Help

Copyright ©

Mindbreeze GmbH, A-4020 Linz, 2017.

 

All rights reserved. All hardware and software names are trade names and/or trademarks of their respective owners.

These documents are confidential. The delivery and presentation of these documents alone does not justify any rights whatsoever to our software, our services and service performance results or other protected rights. The disclosure, publication or reproduction is not permitted.
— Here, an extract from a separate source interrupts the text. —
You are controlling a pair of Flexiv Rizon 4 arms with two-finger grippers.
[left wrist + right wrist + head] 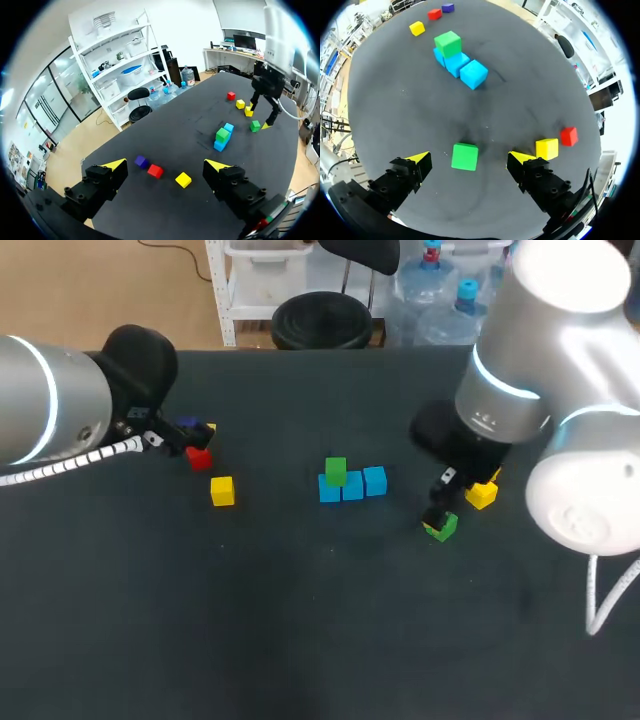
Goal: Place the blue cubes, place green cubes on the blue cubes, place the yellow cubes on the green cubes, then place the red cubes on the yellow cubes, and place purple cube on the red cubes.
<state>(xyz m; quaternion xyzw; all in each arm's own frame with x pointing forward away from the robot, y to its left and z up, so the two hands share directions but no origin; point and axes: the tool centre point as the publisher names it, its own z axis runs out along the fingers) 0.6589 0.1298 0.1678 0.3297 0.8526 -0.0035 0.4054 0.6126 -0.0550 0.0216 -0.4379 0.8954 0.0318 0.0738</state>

For reasons of easier legibility, gender differentiation has been dispensed with. In terms of equal treatment, appropriate terms apply to both sexes.

.

IntroductionPermanent link for this heading

Mindbreeze InSpire® can be operated using determined producer and consumer nodes.

One or more servers serve as Producer. Initial indexing and delta indexing are carried out according to the respective valid configuration on these nodes.

In addition, these servers operate all Mindbreeze indices as well as one Mindbreeze Filter Service each. On these servers, the indices are produced (indexed) and they also perform the delta indexing. The Producer nodes are thus pure producers of indices.

The thus generated or renewed indices are automatically distributed by copying to the consumer nodes.

The following are running on the consumer node (also spread out over several producers):

  • all Mindbreeze indices in read mode,
  • the relevant sandbox processes for contextualization and authorization. as well as
  • client services.

These Consumer servers are responsible for answering search queries and providing client services. In order to ensure an efficient distribution of newly created or updated indices, the use of an elastic index is necessary. This feature enables automatic sizing of indices and allows only the actual changes in the index to be transferred from the producer to the consumer.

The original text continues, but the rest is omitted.